On 24 June 2016, the future of the European Union certainly became much more unclear following the result of the EU referendum in the UK, where the majority voted to leave the EU. David Cameron has already announced that he will resign as Prime Minister and the full political and economic effect of the referendum is closely monitored by the governments all over the world.
In the world of intellectual property, the most imminent question is the effect of the referendum on the implementation of the new Unitary Patent system.
According to the current time plan, the Unitary Patent system would come into effect in the beginning of 2017. In theory, the plan could still become a reality considering that the UK will be part of the EU until the end of the exit negotiations according to Article 50 of the Treaty of the European Union, which are likely to take at least two years.
Consequently, if the UK would ratify the Unitary Patent Court (UPC) Agreement, the Unitary Patent system could be implemented as planned, provided that the remaining necessary countries would ratify the agreement, i.e. three more member states including Germany. The central division of the Court of First Instance would then thus be established in Paris with divisions in Munich and London according to Article 7(2) of the UPC Agreement. Because a non EU member state cannot be part of the Unitary Patent regime and the UPC Agreement does not include provisions regarding a party leaving the EU, the subsequent UK exit would need to be negotiated, including a likely but perhaps not mandatory re-location of the central division.
Considering the political and practical implications of the UK leaving the EU, it is not unlikely that the planned implementation process of the Unitary Patent system is halted. If the UK does not ratify the UPC Agreement and the UPC Agreement is not amended, the Unitary Patent system cannot come into effect until the UK has left the EU because of Article 89(1) of the UPC Agreement. Said Article sets out the rule that the three member states in which the most number of European Patents had effect the year preceding the year the agreement was signed, need to ratify the agreement before it can come into effect (i.e., Germany, France and the UK). When the UK leave the EU, Italy will replace the UK as the third member state that need to ratify the UPC Agreement together with Germany and France, since it was the fourth most popular country for national validations in the year preceding the signing of the agreement. However, implementation of the Unitary Patent system based on Italy as the third mandatory member state ratifying the UPC Agreement will most likely not be possible before 2018 and maybe not until several years later, following the conclusion of the UK exit negotiations.

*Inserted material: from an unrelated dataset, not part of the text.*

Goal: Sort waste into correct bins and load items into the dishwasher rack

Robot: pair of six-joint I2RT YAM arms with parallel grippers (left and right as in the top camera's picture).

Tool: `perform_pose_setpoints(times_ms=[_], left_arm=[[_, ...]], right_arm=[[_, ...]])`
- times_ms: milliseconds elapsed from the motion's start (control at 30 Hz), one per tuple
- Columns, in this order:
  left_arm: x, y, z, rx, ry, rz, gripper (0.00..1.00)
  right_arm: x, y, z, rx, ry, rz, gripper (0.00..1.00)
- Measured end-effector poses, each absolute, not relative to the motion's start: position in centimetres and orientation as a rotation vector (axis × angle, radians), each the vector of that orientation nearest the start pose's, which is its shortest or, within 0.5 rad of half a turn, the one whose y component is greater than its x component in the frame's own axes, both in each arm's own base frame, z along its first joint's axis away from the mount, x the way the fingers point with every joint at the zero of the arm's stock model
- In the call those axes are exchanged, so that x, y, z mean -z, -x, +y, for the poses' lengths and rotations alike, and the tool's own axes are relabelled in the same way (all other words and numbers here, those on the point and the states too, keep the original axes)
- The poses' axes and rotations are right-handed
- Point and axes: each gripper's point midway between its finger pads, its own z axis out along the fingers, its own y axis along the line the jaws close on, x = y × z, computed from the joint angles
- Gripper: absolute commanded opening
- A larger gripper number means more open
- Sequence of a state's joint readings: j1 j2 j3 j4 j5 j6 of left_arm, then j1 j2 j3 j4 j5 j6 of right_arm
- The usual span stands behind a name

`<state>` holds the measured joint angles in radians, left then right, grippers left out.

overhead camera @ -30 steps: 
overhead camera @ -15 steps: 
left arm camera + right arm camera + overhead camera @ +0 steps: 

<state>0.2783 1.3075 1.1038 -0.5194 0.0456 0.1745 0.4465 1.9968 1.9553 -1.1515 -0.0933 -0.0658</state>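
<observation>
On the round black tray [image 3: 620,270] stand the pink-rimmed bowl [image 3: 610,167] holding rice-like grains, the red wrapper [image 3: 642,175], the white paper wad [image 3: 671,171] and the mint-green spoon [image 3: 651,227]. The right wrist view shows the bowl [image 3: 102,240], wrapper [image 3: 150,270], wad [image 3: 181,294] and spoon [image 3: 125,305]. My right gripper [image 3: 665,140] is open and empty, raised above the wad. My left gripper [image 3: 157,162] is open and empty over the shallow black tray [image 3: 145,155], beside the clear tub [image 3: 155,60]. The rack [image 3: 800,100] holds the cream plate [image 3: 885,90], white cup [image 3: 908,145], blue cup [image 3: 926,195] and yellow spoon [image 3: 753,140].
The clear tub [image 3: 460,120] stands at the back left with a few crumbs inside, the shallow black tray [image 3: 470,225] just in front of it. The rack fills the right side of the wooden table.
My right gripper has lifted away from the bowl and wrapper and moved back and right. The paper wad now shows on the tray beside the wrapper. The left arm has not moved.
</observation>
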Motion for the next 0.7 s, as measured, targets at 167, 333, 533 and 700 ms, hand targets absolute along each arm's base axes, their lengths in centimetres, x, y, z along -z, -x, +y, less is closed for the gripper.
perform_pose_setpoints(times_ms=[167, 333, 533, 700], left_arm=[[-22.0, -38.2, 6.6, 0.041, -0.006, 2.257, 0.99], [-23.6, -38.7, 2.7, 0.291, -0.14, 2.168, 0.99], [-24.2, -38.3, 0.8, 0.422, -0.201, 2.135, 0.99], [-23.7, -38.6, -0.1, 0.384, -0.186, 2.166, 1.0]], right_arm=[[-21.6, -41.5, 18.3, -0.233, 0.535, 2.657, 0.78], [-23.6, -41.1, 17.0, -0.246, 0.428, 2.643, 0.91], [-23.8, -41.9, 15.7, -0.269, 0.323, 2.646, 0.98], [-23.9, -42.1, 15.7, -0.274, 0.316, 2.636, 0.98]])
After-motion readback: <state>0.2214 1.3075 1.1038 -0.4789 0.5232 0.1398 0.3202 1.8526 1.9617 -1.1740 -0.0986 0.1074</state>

In order to implement the Unitary Patent System before the UK has left the EU without the UK ratifying the agreement, a new UPC Agreement needs to be agreed upon. In any event it would seem likely that a re-negotiation of the UPC Agreement will be considered in the near future. This may result in the need for ratification of a new UPC Agreement by all member states, including the ones that had already ratified the current agreement, which may cause further delays in the implementation of the Unitary Patent system.